NEW APPROACHES TO DETECT AND REMEDIATE MICROBIAL DETERIORATION
Nick Konkol, Chris McNamara, Joseph Sembrat1, Mark Rabinowitz1, and Ralph Mitchell
Harvard University: School of Engineering and Applied Sciences
Microbial growth is frequently a factor in the deterioration of stone cemetery materials, particularly in damp or humid environments. Metabolically diverse bacteria and fungi attack the stone statuary, monuments and facades through enzymatic activity and through mechanical weathering. The detection and elimination of these growths can be difficult. Removal of their residues is even more difficult as the organisms are frequently embedded deep within fissures and surface crevices. Recently, microbiologists and conservators have begun using enzymes both to safeguard and restore stone artifacts. We have developed two new enzyme-based techniques that can be applied to cemetery materials.
Protecting outdoor stonework from mold is a challenge to conservators. Molds are ubiquitous components of the air we breathe and have the capacity to infect a variety of materials. These fungal infections are often overlooked until they attain enough biomass to be visible to the human eye. A great deal of damage can be done in the time between infection and detection. Current methods used for detecting and measuring fungal biomass on surfaces, such as microscopic biovolume estimates and chemical analysis of the mold, are expensive and time-consuming. In order to facilitate early fungal detection, we have developed a rapid, inexpensive, and non-destructive means of identifying fungal growth.
Fungal cell walls are composed of the rigid biopolymer chitin that fungi must continually deconstruct and rebuild in order to grow. Deconstruction of chitin is carried out with chitinase, an enzyme that catalyzes the break-down of N-acetyl-β-D-glucosamine (NAG). Fluorogenic 4-methylumbelliferyl (MUF)-labeled NAG can be used as a substrate to detect chitinase activity during mold growth. Originally developed to detect and quantify fungal chitinase activity in soil1 it was quickly demonstrated that MUF-NAG could be used to detect fungi on building surfaces2. We used this assay to quantify fungal biomass on a variety of materials, including marble (Fig. 1) with sensitivity comparable to that of chemical techniques (lower detection limit near 40 µg dried mycelium). Our assay can be used to detect early mold growth on stone surfaces as an aid to conservators in identifying “at risk” materials.
Remediation of outdoor sculptures, monuments and facades that have suffered from microbial deterioration also poses a challenge to conservators. Treatments developed to clean them are often time-consuming, expensive, risk further damage, and are not always effective. Enzymes may overcome many of these limitations, and have already found use in the remediation of frescoes and easel paintings3. We have begun to expand the use of enzymes for remediation by conducting experiments on open-air marble sculptures. Many marble sculptures, monuments, and facades throughout Europe and North America suffer from biodeterioration. It often manifests itself as unsightly red stains whose removal has been problematic.

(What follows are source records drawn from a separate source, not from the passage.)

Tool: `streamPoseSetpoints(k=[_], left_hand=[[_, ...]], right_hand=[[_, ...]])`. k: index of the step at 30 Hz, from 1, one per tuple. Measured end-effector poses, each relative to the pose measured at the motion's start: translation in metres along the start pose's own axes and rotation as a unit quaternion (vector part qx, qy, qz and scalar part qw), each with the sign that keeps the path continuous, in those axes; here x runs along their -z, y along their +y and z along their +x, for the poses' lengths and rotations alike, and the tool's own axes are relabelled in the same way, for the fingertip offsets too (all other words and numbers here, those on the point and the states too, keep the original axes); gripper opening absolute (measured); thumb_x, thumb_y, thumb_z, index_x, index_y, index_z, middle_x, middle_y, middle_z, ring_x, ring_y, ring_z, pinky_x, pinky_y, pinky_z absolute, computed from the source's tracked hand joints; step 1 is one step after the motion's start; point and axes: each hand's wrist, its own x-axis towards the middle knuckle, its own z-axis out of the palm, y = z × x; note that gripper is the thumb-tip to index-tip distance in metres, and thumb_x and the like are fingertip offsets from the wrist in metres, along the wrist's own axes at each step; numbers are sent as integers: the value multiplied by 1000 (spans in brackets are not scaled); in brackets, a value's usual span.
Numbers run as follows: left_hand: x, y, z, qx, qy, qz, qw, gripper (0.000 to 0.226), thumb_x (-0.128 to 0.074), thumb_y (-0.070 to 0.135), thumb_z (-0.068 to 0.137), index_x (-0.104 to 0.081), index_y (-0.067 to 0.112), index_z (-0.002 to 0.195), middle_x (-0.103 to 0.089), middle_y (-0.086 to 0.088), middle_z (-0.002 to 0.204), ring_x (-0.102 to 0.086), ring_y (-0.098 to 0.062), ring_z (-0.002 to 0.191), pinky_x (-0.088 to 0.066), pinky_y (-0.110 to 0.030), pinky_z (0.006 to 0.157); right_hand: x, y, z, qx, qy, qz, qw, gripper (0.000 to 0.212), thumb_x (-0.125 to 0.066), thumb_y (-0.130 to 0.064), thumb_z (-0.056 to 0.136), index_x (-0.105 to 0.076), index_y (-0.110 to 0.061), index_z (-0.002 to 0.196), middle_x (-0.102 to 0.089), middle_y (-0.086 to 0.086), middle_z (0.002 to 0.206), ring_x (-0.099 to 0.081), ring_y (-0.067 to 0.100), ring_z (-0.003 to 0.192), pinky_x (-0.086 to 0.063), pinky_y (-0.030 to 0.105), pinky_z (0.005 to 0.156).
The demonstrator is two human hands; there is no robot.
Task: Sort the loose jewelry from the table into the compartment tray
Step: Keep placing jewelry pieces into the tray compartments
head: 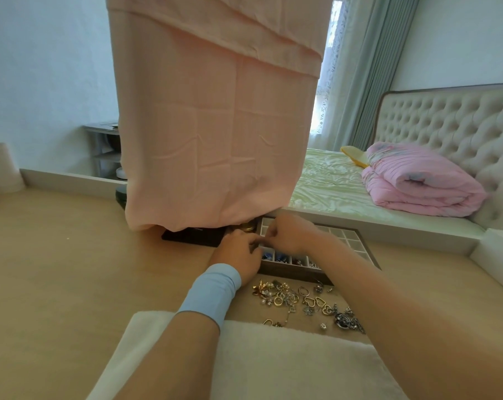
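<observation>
A brown compartment tray point(352, 236) with pale cells lies on the wooden table; its near-row cells hold blue and red pieces. A loose pile of jewelry point(299, 301), gold hoops, heart shapes, pearls and silver pieces, is spread in front of the tray. My left hand point(238, 255), with a light blue wristband, and my right hand point(290, 233) meet over the tray's left end. Their fingertips are pinched together there. Whatever small piece is between them is hidden by the fingers.
A pink cloth point(215, 125) hangs down to the table just behind the hands, over a black base point(192, 236) and a gold-lidded jar point(247, 226). A white towel point(273, 359) lies at the near edge. A bed point(345, 183) stands beyond the table.
</observation>
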Motion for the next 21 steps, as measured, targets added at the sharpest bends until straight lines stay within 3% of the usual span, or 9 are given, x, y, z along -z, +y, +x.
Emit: streamPoseSetpoints(k=[2, 5, 7, 10, 13, 17, 21], left_hand=[[0, 0, -1, -2, 2, -8, 1000, 33, -55, 26, 96, -61, 35, 127, -51, 1, 130, -52, -16, 114, -43, -29, 94], [2, 0, -1, 7, 2, -32, 999, 33, -55, 24, 96, -59, 32, 128, -52, 3, 130, -54, -14, 112, -45, -28, 96], [5, 1, -2, 5, 21, -58, 998, 30, -56, 23, 96, -61, 30, 124, -54, 5, 124, -55, -11, 104, -46, -26, 92], [12, 4, -1, 2, 61, -139, 988, 20, -57, 20, 93, -68, 30, 105, -63, 10, 108, -56, -4, 92, -46, -24, 83], [21, 7, -2, 12, 54, -230, 972, 19, -56, 11, 92, -70, 24, 92, -69, 2, 91, -62, -12, 78, -47, -18, 70], [26, 10, -7, 22, 36, -273, 961, 24, -52, 3, 93, -70, 16, 83, -69, -5, 79, -60, -16, 65, -42, -10, 52], [27, 12, -9, 21, 16, -288, 957, 25, -50, 1, 93, -70, 13, 82, -66, -3, 75, -59, -17, 61, -42, -15, 50]], right_hand=[[3, 3, -8, 4, -3, 33, 999, 28, -57, -34, 100, -76, -16, 91, -75, 6, 86, -69, 20, 77, -59, 36, 75], [14, 6, -22, 18, 31, 68, 997, 24, -55, -29, 100, -77, -20, 102, -75, 1, 102, -69, 17, 91, -58, 38, 87], [23, 3, -35, 42, 48, 89, 994, 22, -58, -31, 99, -77, -20, 99, -75, 1, 101, -69, 21, 94, -58, 39, 87], [34, -5, -60, 115, -9, 121, 986, 14, -65, -24, 95, -77, -30, 93, -72, -6, 99, -67, 15, 93, -52, 24, 80], [33, -12, -74, 183, -78, 97, 975, 23, -75, -18, 86, -78, -33, 103, -67, -11, 99, -59, 3, 87, -45, 17, 78], [21, -17, -74, 209, -120, 77, 967, 27, -82, -21, 83, -79, -30, 109, -69, -15, 91, -56, -3, 79, -40, 6, 72], [16, -16, -70, 214, -118, 109, 964, 12, -82, -24, 83, -83, -27, 95, -72, -20, 82, -62, -2, 81, -47, 15, 82]])
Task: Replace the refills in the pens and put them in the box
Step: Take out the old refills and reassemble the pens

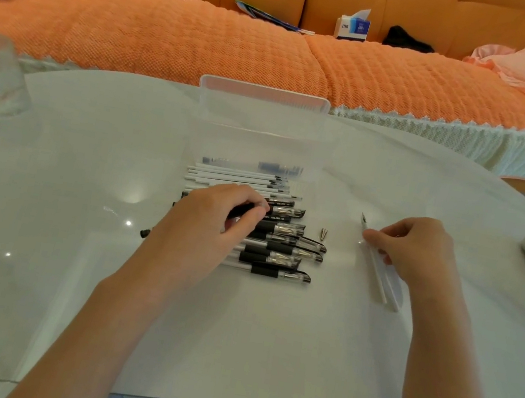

We determined that red-brown stains on Isamu Noguchi’s marble sculpture Slide Mantra in Bayfront Park, Miami, Fl, were probably caused by pigment-producing microorganisms. Traditional cell culture methods were first used to isolate a red-pigmented bacterium from a stained area of Slide Mantra. Sequencing and analysis of the 16S rRNA gene identified the organism as a strain of Serratia marcescens. Fourier transform infrared spectroscopy demonstrated that the pigment produced by the Bacteria was most likely a prodigiosin. Our analysis found that the enzyme laccase, isolated from the fungus Trametes versicolor, effectively decolorized pure prodigiosin (Fig 2). Tests of the effects of this enzyme on the bacterium that stained Slide Mantra similarly decolorized the stain. This study suggests that enzymatic decolorization may be applicable to stains on culturally significant marble caused by microbial colonization. We are currently investigating the use of this enzyme and others to remediate the surfaces of Slide Mantra and other marble sculptures exposed to outdoor air.
1. Reeslev, M., M. Miller, and K.F. Nielsen. 2003. Quantifying Mold Biomass on Gypsum
Board: Comparison of Ergosterol and Beta-N-Acetylhexosaminidase as Mold Biomass Parameters. Appl. Environ. Microbiol. 69: 3996-3998.
2. Miller, M., A. Palojärvi, A. Rangger, M. Reeslev, and A. Kjøller. 1998. The Use of
Fluorogenic Substrates to Measure Fungal Presence and Activity in Soil. Appl. Environ. Microbiol. 64: 613-617.
3. Ranalli, G., G. Alfano, C. Belli, G. Lustrato, M.P. Colombini, I. Bonaduce, E. Zanardini,
P. Abbruscato, F. Cappitelli, and C. Sorlini. 2005. Biotechnology applied to cultural heritage: biorestoration of frescoes using viable bacterial cells and enzymes. J. Appl. Micro. 98: 73-83.